That's a good summary.
>>> The ColdFire core is very much such a mixed chip - in terms of the ISA, >>> it is noticeably more RISCy than the 68k (especially the later cores >>> with their more complex addressing modes), and in terms of its >>> implementation, it is even more so. Even the original 68k, with its >>> multiple registers and (mostly) orthogonal instruction set is pretty >>> RISCy. >> >> Well, let's look at 10 features that are typical for most RISCs today: >> >> * large uniform register file: no (8 data + 8 address registers) > > Typical CISC is 4 to 8 registers, each with specialised uses. Thus the > 68k is far from typical CISC, and is much more in the middle.
There are various CISCs (eg VAX, MSP430) that have 16 registers, while most RISCs have 32 or more.
>> * load/store architecture: no > > The 68k can handle both operands of an ALU instruction in memory, which is > CISC. The ColdFire can have one in memory, one in a register, which is > again half-way.
The ColdFire is no different from 68K in this aspect. Most ALU operations can do read/modify/write to memory and the move instruction can access two memory operands.
>> * naturally aligned load/store: no > > That is purely an implementation issue for the memory interface. It is > common that RISC cpus, in keeping with the aim of a small, neat and fast > implementation, insist on aligned access. But it is not a requirement - > IIRC, the some PPC implementations can access non-aligned data in > big-endian mode. The ColdFire is certainly more efficient with aligned > accesses, but they are not a requirement.
Unaligned accesses are non-trivial so most RISCs left it out. However modern CPUs nowadays have much of the required logic (due to hit-under-miss, OoO execution etc), so a few RISCs (ARM and POWER) have added this. Hardware designers still hate its complexity, but it is often a software requirement. Quite surprisingly it gives huge speedups in programs that use memcpy a lot.
>> * simple addressing modes: no (9 variants, yes for ColdFire?)
...
> All in all, the CF modes are only marginally more complex than the PPC > modes.
It's the (d8 + Ax + Ri*SF) mode that places it in the complex camp. The first not only uses a separate extension word that needs decoding but also must perform a shift and 2 additions...
> The instruction set for the PPC contains much more complicated > instructions than the CF. The 68k has things like division instructions, > which the CF has dropped.
What PPC instructions are complex? PPC is a subset of POWER just like CF is a subset of 68K, so most of the complex instructions were left out.
> A far more useful (and precise) distinction would be to look at the > implementation - does the architecture use microcoded instructions?
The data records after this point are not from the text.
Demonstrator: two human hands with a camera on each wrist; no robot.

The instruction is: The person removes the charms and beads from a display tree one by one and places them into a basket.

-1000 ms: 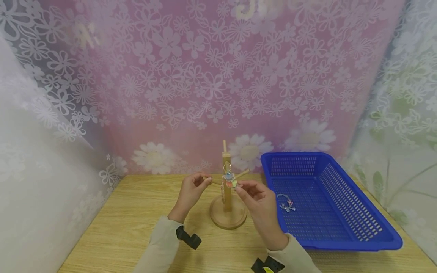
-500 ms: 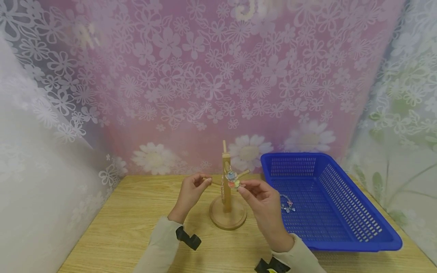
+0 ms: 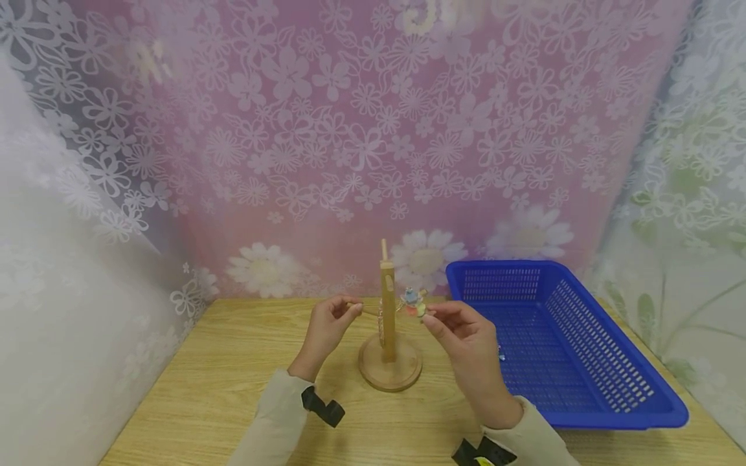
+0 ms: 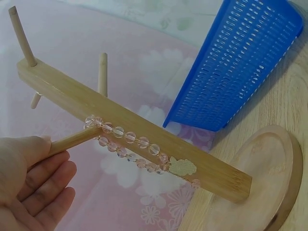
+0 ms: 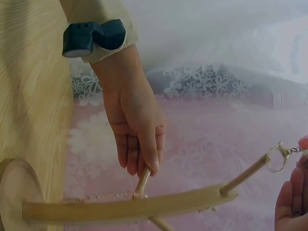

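Observation:
A wooden stand (image 3: 388,317) with several pegs and a round base stands upright on the table. My left hand (image 3: 328,328) pinches the end of one peg (image 4: 72,140). Around that peg hangs a bracelet of clear and pinkish beads (image 4: 130,138), lying along the post in the left wrist view. My right hand (image 3: 465,346) pinches a keychain (image 3: 412,302) by its colourful blue, red and yellow charm, right of the post. In the right wrist view its metal ring (image 5: 277,159) is at the tip of an upper peg (image 5: 245,175); whether it still encircles the tip I cannot tell.
A blue perforated plastic basket (image 3: 559,414) stands on the right of the wooden table (image 3: 192,382). A bit of a bracelet (image 3: 501,353) shows in it, mostly behind my right hand. A flowered curtain (image 3: 326,162) hangs behind the table.
My right hand has moved to the right with the keychain, drawing its ring along the peg away from the post. The left hand has stayed on its peg.

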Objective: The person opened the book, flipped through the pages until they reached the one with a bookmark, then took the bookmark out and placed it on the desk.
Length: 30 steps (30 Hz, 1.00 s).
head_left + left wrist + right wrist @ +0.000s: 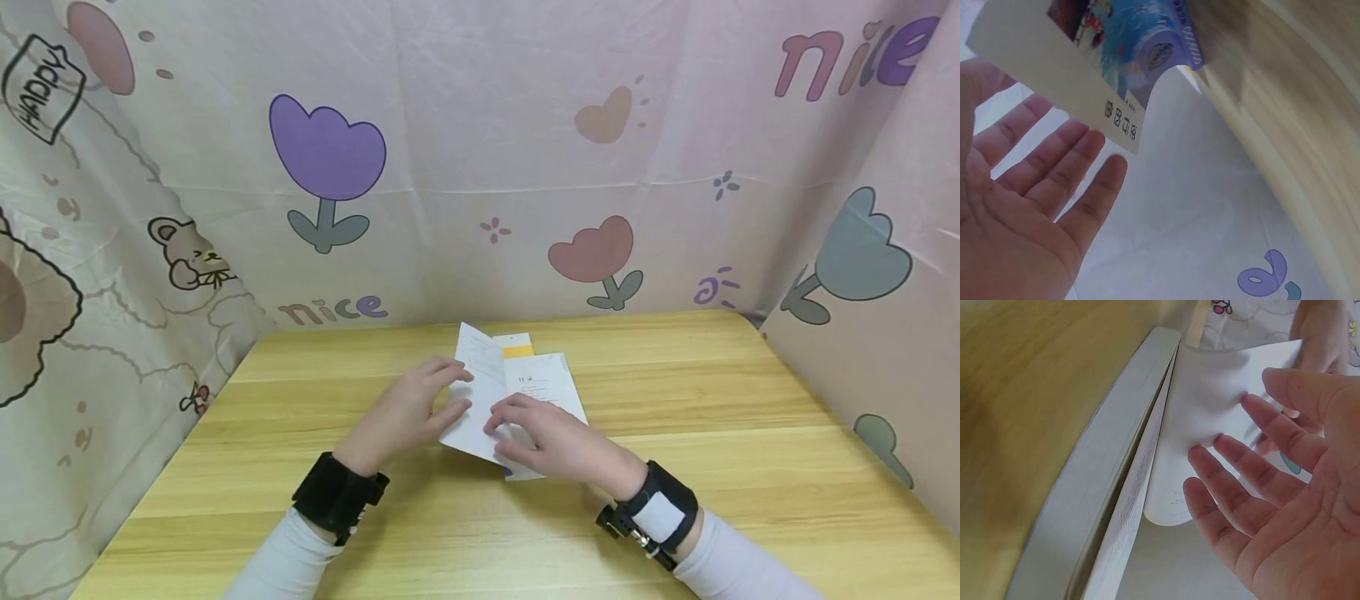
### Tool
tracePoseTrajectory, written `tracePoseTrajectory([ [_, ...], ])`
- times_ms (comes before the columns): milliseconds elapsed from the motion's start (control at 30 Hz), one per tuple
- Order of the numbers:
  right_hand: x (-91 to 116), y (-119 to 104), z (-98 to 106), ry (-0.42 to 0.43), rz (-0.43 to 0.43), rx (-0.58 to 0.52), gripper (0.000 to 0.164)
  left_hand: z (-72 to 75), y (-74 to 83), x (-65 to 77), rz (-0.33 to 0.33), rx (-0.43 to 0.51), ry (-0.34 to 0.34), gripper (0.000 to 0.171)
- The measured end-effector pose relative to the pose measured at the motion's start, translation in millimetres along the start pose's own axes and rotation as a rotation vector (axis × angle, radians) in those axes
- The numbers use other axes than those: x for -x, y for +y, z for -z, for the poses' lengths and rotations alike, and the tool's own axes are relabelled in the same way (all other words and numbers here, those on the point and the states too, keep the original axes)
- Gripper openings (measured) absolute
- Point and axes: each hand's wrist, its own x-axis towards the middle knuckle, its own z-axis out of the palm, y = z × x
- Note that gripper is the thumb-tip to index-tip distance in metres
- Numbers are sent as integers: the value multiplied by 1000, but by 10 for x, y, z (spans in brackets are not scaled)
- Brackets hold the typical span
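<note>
— Pale sleeves (288,558) and black wrist straps (330,492) come nearest. Beyond them, what are your hands doing?
— Both are loosely spread, gripping nothing. Your left hand (401,417) is beside the raised cover (480,404); your right hand (558,437) seemingly touches its inner side, likely so it cannot fall shut.
— And the book (551,379)?
— Mid-tabletop (690,400), open, print upward, presumably for viewing.

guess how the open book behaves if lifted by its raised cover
The raised cover would probably bend, since it curves in the left wrist view. The open book may hang heavy, given its thick page block.
</note>
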Motion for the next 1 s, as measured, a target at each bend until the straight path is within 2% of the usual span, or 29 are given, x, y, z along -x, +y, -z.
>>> tracePoseTrajectory([
  [233, 8, -39, -21, -40, 32, 35, 23, -82, -46, 27, -28, -36, -76, 33],
  [400, 10, -45, -36, -44, 66, 54, 17, -119, -70, 51, 20, -20, -155, 36],
  [600, 8, -45, -58, -40, 112, 65, 12, -164, -110, 90, 64, -9, -210, 40],
  [1000, 17, -28, -92, -70, 125, 51, 11, -243, -159, 147, 164, 22, -349, 51],
])
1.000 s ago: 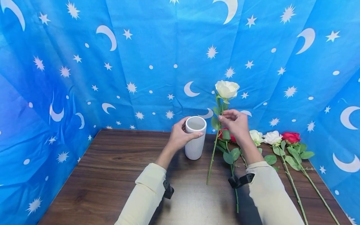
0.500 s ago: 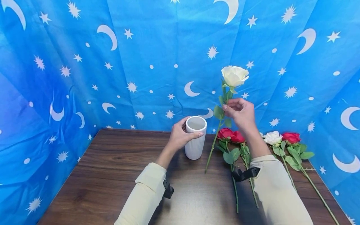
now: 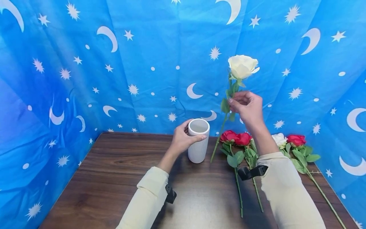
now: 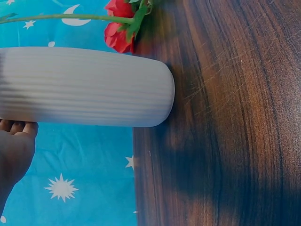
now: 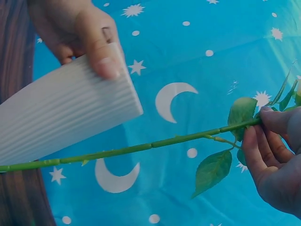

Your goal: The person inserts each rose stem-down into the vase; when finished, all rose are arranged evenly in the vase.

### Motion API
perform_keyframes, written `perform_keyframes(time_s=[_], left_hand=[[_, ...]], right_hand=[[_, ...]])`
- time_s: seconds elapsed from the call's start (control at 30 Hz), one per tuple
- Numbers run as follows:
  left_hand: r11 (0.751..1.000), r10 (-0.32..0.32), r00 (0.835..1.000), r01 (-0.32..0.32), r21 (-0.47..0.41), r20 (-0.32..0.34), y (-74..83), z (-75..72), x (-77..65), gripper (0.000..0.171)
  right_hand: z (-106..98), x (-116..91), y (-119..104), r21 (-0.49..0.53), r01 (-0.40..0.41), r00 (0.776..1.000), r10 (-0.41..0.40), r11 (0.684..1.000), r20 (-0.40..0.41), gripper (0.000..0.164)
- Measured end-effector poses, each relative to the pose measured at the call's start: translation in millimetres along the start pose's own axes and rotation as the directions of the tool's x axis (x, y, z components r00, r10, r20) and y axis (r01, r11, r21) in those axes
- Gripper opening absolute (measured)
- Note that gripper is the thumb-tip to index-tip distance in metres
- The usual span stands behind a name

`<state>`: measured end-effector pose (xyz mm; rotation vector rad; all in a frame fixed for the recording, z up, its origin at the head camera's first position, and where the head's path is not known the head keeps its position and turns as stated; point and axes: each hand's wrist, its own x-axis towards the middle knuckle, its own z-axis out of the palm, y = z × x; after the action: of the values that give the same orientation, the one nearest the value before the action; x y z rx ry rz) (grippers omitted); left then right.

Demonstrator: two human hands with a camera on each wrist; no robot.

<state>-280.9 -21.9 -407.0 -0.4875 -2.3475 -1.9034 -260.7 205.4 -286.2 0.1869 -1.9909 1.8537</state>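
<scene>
A white ribbed vase [image 3: 198, 151] stands upright on the table, its mouth facing up. My left hand [image 3: 183, 137] grips it near the rim, thumb across the front and fingers behind. In the right wrist view that thumb lies along the ribbed side of the vase [image 5: 70, 108]. My right hand [image 3: 248, 107] pinches the stem of a white rose [image 3: 243, 66] just under its upper leaves. The bloom is up, and the stem slants down to the left, its lower end beside the vase. Across the right wrist view runs the rose's green stem [image 5: 183, 138].
Right of the vase, red roses [image 3: 228, 136] lie with stems toward me. Another white rose [image 3: 279, 139] and a red rose [image 3: 296, 140] lie farther right, partly behind my forearm. A blue cloth [image 3: 160, 41] with moons and stars hangs behind the wooden table [image 3: 123, 159].
My right hand has risen and moved right with the white rose, lifting its stem end higher beside the vase. My left hand and the vase have stayed in place.
</scene>
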Motion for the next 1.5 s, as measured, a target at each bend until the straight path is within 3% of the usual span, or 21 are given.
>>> perform_keyframes(time_s=[0.2, 0.6, 0.87, 1.5], left_hand=[[1.000, 0.013, 1.000, -0.013, -0.003, -0.003, 0.3, 0.0, 0.5, 0.076], [1.000, -0.009, 1.000, 0.009, 0.021, -0.003, -2.3, 0.4, -0.7, 0.077], [1.000, -0.009, 1.000, 0.009, 0.029, -0.002, -0.6, 0.2, -1.6, 0.078], [1.000, -0.003, 1.000, 0.003, 0.010, -0.005, 2.1, -0.3, -4.6, 0.076]], right_hand=[[-0.2, 6.3, -18.4, 0.092, 0.041, 0.999, -0.041, 0.995, -0.003, 0.023], [-1.1, 18.8, -51.5, 0.237, 0.097, 0.995, -0.097, 0.967, -0.012, 0.022], [-0.5, 26.8, -72.3, 0.287, 0.152, 0.988, -0.146, 0.946, -0.044, 0.020], [-0.1, 38.1, -115.1, 0.292, 0.213, 0.977, -0.192, 0.932, -0.098, 0.013]])
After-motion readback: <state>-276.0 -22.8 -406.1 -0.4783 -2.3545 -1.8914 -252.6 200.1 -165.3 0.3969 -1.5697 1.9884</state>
RISC > cpus, in general, do not - that is one of the guiding principles of using > RISC in the first place. Traditional CISC use microcode extensively. The > 68k used microcode for many instructions - the CF does not.
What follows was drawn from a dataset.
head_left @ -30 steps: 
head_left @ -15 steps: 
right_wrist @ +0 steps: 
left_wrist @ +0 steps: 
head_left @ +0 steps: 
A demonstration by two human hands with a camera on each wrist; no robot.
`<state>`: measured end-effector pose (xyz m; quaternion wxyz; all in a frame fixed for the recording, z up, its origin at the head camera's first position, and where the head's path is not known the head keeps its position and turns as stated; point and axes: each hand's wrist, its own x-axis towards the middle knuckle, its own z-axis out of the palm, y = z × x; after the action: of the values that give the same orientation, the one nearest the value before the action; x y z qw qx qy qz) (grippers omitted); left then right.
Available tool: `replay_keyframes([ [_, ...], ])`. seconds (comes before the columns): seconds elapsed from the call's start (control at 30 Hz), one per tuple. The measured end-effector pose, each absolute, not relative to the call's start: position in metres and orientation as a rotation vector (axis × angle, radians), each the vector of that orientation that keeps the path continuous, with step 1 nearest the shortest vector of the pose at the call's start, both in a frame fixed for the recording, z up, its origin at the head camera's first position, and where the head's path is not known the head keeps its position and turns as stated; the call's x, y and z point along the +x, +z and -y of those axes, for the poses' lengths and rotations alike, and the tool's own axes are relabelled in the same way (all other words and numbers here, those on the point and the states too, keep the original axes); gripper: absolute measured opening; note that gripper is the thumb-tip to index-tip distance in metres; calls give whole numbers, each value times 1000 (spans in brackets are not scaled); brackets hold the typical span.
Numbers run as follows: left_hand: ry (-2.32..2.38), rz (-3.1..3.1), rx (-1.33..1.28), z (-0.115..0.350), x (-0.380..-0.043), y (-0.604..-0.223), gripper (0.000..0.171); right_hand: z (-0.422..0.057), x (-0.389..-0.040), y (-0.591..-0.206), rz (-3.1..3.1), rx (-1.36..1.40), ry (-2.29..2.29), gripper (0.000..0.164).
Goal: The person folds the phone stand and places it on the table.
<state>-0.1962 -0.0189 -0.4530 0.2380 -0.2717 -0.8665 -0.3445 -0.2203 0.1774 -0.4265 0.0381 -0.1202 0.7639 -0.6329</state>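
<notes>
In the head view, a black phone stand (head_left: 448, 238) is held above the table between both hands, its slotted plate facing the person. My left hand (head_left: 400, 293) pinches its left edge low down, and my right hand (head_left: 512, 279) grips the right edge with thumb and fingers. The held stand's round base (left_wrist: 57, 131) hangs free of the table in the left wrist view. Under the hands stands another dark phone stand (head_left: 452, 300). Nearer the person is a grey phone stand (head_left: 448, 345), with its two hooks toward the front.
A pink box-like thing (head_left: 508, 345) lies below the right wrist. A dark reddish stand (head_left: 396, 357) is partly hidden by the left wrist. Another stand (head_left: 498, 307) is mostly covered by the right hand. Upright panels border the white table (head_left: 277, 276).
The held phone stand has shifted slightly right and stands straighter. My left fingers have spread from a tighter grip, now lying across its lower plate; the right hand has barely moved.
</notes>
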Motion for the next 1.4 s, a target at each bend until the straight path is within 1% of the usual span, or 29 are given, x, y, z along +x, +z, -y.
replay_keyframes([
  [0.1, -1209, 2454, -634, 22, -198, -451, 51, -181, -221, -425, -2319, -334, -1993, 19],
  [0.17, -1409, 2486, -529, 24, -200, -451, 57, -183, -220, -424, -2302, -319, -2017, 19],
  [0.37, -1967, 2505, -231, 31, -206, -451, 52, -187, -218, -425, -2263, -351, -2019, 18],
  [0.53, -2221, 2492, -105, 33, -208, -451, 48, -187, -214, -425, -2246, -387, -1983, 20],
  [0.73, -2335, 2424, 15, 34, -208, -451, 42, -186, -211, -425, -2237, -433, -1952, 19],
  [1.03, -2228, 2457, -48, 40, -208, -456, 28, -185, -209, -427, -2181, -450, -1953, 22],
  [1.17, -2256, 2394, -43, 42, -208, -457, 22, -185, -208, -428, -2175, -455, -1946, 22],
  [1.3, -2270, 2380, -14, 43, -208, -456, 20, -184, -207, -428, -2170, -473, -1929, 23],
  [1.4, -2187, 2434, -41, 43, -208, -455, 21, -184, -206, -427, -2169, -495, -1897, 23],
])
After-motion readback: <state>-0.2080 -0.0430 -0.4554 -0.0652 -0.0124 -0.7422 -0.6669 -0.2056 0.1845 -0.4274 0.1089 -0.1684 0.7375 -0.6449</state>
This is misguided. RISC *enables* simple non-microcoded implementations. One can make a micro code implementation of a RISC, but that doesn't make it any less RISC.
>> * calls place return address in a register: no > > More generally speaking, CISC has specific purpose registers, while RISC > have mostly general purpose registers. Yes, the CF has extra > functionality on A7 to make it a stack pointer. Putting the return > address in a register, as done in RISC cpus, is not an advantage - it is a > consequence of not having a dedicated stack.
It is an advantage as it avoids unnecessary memory traffic - a key goal of RISC.
> If we add in some other features that are a little more implementation > dependant (and therefore entirely relevant, since that is the reason for > RISC in the first place), things are a bit different: > > * Single-cycle register-only instructions: yes > * Short execution pipeline: yes > * (Mostly) microcode-free core: yes > * Short and fast instruction decode: half point > * Low overhead branches: yes > * Stall-free for typical instruction streams: yes > > Suddenly the scores are looking a bit different.
I don't see how the scores change at all. Most of the features you mention are "yes" for 68K implementations (except for the original 68000 which scores 4 out of 6), ColdFire and ARM.
> Perhaps we could compare the CF to traditional CISC features: > > * Specialised accumulator: no
Many famous CISCs are not accumulator based, eg PDP, VAX, 68K, System/360 etc. Accumulators are typically used in 8-bitters where most instructions are 1 or 2 bytes for good codesize.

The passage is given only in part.